Eliminating Defects through Equipment Reliability

Since the rise to prominence of quality-focused business initiatives such as Total Quality Management (TQM) and eventually Six Sigma, companies have been focusing on reducing their final product defects to the absolute bare minimum. The widely accepted definition of a Six Sigma process is one that produces 3.4 defective parts per million opportunities (DPMO). The single most critical item to this overall quality goal is variation. Many quality professionals readily acknowledge that variations in processes and in equipment performance lead to a vast number of defects experienced by the end customer. In Six Sigma, a defect is defined as anything that could lead to customer dissatisfaction. For the purposes of this article, the author’s focus will be on the correlation between equipment reliability and such product defects. This article will also explore some of the common root causes of poor equipment reliability and what can be done to prevent or mitigate them hence leading to the elimination of defects.

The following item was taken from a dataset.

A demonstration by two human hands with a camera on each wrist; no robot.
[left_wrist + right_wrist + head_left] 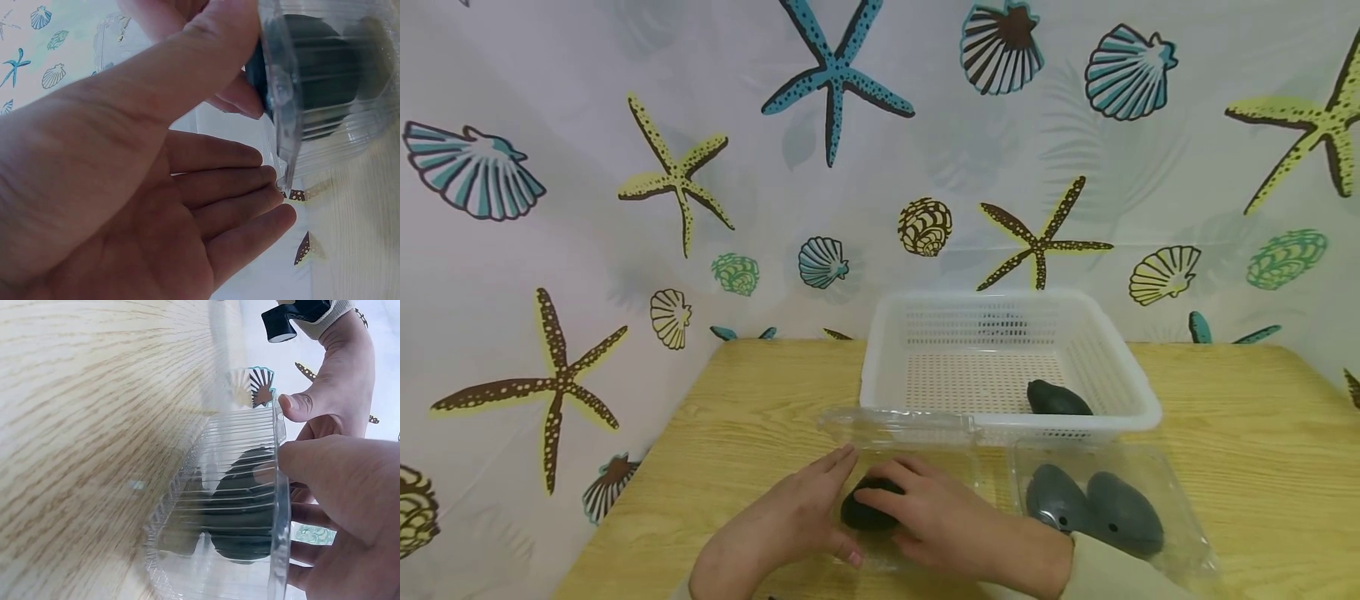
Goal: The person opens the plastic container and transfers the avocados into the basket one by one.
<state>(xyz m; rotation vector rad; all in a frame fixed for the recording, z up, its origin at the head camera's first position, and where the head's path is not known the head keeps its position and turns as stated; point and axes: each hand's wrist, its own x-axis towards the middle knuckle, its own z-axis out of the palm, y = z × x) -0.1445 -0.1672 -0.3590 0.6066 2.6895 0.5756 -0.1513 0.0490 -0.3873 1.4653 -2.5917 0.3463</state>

Equipment Reliability and Product Defects

Author, Ron Moore, suggests that process conformance can be improved through equipment reliability, proper, calibrated instrumentation, disciplined operation and quality raw material1.  Equipment reliability assures that subsystems and components function as intended without failure for desired periods during their design life. Theoretically, defects can be introduced into equipment at each of the six main phases of its life cycle: Design, Purchase, Store, Installation/Commissioning, Operation and Maintenance. It therefore stands to reason that if one manages the defects leading to equipment failure, then one will be able to directly affect product quality.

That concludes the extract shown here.